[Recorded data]
----

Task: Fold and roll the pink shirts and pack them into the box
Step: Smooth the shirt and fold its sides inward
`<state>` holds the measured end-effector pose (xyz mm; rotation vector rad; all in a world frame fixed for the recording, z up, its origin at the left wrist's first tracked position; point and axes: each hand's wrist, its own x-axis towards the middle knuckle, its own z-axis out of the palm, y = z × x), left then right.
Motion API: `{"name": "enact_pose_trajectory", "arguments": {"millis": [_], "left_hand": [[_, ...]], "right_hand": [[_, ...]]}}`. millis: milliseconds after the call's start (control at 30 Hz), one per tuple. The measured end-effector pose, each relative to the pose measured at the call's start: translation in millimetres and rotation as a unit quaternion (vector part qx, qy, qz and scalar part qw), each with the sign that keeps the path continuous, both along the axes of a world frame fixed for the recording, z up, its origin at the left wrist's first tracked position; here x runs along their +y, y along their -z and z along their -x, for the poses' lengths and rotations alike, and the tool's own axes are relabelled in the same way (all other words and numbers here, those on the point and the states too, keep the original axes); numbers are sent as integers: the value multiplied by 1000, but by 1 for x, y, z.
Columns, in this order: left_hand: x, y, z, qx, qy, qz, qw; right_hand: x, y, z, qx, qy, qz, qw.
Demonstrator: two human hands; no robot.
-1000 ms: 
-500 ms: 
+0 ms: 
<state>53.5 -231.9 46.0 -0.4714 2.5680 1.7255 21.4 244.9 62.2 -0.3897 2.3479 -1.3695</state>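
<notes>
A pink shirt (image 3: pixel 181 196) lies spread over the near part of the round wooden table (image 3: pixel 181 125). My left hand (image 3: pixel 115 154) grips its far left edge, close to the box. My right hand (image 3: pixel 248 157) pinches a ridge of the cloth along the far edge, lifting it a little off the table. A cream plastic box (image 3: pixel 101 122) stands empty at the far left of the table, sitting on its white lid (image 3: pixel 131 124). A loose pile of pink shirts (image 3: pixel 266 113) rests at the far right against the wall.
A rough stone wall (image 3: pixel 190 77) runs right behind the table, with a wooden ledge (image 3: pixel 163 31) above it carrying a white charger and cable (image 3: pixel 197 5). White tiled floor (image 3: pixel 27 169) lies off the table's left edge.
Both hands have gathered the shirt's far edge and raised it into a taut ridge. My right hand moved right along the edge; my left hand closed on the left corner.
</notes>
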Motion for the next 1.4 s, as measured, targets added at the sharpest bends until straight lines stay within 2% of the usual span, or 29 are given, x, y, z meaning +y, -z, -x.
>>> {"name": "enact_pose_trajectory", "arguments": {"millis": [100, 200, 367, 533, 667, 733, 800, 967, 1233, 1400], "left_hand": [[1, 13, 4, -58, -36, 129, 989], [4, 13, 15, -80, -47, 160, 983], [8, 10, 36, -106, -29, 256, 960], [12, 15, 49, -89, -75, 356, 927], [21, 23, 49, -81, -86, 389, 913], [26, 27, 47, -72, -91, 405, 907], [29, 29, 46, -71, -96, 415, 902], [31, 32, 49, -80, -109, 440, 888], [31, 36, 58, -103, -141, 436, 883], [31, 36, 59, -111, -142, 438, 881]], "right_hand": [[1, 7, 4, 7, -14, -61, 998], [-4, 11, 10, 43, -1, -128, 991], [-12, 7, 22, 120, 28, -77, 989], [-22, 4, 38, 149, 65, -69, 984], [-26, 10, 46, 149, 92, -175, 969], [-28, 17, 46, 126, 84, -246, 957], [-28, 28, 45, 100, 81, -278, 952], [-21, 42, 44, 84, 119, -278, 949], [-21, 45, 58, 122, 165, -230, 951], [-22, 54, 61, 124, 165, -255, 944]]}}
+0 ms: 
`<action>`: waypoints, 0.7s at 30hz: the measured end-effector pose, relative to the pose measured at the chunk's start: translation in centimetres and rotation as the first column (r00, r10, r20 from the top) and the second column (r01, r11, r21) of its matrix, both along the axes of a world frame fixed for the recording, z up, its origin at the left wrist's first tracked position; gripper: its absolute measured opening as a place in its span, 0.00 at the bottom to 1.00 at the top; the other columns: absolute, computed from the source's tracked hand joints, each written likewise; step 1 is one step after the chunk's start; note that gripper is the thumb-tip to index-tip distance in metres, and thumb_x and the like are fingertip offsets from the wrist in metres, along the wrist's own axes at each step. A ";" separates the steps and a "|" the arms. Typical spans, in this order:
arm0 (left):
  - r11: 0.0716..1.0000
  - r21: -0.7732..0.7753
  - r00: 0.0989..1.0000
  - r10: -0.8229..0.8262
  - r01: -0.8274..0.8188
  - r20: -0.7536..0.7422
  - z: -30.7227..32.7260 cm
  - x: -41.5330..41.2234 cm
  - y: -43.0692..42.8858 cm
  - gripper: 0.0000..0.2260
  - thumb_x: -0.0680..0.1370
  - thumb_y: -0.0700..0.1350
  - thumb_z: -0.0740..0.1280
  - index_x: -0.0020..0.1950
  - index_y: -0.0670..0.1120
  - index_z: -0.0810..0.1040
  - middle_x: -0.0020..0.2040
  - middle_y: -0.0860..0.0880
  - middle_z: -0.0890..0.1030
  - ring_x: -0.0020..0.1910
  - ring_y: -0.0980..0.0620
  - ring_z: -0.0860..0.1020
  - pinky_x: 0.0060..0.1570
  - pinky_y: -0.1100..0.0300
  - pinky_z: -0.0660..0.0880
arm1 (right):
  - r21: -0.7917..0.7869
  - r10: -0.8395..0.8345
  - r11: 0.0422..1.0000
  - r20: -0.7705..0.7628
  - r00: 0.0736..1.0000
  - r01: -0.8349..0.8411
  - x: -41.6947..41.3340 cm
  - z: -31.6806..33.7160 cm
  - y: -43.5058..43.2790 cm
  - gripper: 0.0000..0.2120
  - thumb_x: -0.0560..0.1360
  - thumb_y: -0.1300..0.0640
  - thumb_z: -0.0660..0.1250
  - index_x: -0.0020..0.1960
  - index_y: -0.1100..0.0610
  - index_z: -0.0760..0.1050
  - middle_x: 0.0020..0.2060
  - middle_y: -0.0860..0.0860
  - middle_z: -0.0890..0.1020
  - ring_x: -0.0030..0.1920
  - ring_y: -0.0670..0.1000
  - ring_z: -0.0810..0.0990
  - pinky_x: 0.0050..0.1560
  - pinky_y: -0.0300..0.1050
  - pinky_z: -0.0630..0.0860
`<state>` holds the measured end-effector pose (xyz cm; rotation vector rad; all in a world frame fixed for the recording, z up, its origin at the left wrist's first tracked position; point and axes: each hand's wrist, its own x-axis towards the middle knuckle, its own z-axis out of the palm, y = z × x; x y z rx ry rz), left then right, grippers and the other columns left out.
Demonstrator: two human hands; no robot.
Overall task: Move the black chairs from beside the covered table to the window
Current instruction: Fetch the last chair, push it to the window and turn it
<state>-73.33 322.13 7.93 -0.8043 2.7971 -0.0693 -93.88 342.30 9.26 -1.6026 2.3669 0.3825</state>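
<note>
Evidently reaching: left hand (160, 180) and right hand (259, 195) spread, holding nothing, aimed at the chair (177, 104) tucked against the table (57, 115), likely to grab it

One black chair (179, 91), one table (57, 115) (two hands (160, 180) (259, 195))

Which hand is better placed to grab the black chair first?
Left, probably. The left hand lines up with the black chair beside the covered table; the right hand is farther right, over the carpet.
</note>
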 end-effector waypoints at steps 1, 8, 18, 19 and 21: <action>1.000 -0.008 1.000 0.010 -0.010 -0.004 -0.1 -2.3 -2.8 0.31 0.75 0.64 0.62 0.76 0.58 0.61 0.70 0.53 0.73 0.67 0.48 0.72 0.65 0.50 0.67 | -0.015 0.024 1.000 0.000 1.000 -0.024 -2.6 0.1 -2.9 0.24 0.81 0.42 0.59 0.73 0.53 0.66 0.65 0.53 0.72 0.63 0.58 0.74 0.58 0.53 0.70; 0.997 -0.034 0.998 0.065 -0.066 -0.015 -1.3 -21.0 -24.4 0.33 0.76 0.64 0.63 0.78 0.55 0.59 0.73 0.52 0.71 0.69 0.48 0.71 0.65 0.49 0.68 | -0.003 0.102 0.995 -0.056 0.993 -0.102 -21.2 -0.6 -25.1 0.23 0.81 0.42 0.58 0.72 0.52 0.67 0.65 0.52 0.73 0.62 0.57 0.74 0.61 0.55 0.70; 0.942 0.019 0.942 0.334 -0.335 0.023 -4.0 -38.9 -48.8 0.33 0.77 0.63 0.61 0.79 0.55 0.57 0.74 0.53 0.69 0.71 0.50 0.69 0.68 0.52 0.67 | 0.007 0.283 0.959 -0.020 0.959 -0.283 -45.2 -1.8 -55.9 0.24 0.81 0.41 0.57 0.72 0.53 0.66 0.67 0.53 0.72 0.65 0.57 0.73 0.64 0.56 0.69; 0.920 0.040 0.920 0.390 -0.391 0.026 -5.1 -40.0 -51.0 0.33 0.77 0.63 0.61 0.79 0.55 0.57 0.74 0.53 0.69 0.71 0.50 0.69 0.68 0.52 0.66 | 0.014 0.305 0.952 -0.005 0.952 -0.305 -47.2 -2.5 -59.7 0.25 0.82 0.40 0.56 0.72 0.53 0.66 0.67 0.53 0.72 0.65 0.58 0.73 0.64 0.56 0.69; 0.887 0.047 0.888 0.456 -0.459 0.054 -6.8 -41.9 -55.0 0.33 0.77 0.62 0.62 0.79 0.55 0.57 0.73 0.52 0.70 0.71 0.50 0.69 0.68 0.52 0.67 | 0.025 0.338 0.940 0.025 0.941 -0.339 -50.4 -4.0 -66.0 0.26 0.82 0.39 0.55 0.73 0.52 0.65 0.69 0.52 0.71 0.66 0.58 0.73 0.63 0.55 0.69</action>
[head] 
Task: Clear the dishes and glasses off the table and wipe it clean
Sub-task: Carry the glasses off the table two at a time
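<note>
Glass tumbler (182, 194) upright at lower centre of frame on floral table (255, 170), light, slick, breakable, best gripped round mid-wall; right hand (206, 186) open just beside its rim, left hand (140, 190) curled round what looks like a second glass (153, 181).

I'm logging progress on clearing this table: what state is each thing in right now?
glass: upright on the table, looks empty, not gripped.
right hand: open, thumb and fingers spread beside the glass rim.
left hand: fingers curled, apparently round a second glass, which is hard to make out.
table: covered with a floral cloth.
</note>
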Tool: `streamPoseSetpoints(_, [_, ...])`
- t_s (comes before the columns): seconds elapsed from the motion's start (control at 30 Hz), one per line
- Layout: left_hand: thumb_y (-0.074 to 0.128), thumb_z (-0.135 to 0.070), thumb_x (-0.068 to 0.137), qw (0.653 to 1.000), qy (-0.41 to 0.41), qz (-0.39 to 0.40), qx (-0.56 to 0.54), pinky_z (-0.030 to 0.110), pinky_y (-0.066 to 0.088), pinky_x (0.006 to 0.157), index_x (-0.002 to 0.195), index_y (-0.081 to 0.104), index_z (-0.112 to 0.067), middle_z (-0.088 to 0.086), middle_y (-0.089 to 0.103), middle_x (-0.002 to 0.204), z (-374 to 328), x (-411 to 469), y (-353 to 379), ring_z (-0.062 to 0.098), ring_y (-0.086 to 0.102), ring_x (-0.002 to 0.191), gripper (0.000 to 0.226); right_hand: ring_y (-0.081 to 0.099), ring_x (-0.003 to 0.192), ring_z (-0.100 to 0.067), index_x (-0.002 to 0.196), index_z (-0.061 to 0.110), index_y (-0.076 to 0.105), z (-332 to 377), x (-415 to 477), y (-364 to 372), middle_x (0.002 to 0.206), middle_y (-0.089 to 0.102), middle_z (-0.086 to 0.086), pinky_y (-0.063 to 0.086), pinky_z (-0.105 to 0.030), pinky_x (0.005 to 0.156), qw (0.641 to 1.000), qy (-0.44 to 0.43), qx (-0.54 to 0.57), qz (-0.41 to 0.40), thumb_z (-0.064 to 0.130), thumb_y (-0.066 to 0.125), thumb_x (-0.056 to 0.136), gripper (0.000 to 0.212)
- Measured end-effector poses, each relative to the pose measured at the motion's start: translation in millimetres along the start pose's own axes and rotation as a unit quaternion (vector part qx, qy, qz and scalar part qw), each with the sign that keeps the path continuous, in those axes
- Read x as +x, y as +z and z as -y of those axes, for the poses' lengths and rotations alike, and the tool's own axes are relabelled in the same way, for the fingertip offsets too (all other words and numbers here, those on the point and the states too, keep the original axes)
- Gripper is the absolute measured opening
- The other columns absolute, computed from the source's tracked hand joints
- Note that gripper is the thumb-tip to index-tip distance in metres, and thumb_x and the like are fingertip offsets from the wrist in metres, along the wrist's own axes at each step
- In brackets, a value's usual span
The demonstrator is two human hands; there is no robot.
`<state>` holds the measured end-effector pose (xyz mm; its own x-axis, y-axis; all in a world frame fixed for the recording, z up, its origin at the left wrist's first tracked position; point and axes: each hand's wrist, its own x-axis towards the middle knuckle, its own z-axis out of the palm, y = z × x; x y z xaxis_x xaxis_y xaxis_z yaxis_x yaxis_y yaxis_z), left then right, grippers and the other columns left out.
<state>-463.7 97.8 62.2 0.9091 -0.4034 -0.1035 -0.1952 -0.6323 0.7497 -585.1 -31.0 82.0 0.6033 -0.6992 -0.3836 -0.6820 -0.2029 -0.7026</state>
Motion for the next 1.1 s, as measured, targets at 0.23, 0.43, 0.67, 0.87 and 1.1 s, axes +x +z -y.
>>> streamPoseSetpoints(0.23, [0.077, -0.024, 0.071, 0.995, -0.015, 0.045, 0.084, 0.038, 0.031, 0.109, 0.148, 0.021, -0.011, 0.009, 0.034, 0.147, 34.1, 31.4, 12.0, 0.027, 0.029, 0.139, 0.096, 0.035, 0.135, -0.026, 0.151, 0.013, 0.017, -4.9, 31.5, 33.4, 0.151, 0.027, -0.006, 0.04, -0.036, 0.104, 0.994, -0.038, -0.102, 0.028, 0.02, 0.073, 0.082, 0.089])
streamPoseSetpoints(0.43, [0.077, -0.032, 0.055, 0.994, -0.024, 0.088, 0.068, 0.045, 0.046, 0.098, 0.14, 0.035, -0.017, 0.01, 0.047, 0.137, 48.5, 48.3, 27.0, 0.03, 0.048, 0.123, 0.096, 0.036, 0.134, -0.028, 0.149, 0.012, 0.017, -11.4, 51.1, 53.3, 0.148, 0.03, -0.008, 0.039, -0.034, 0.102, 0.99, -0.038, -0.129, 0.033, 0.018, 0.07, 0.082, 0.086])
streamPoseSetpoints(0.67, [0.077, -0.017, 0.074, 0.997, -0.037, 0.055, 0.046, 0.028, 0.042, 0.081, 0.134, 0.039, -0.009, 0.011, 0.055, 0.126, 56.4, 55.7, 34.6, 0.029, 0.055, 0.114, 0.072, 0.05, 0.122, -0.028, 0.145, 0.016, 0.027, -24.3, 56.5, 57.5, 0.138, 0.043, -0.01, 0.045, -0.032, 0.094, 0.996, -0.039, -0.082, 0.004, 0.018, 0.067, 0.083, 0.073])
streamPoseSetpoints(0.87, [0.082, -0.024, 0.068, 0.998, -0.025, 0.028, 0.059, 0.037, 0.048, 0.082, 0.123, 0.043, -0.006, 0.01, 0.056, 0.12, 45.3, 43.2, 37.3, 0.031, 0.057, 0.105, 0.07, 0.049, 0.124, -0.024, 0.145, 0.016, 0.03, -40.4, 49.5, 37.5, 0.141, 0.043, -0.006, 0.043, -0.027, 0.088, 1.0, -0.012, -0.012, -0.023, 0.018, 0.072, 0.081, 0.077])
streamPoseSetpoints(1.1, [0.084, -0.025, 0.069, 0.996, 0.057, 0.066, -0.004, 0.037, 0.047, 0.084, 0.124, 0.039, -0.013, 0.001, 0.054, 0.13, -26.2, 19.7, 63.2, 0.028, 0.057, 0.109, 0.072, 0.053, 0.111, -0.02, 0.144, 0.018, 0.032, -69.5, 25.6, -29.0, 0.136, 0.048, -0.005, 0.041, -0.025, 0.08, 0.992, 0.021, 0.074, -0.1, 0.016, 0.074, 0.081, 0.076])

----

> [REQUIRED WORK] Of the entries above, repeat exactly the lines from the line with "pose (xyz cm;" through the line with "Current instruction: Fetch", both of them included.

> [EXERCISE OUTPUT]
`<state>` holds the measured end-effector pose (xyz cm; rotation vector rad; all in a world frame fixed for the recording, z up, its origin at the left wrist's first tracked position; point and axes: each hand's wrist, its own x-axis towards the middle knuckle, its own z-axis out of the palm, y = z × x; x y z rx ry rz), left then right, grippers and the other columns left out.
Demonstrator: two human hands; no robot.
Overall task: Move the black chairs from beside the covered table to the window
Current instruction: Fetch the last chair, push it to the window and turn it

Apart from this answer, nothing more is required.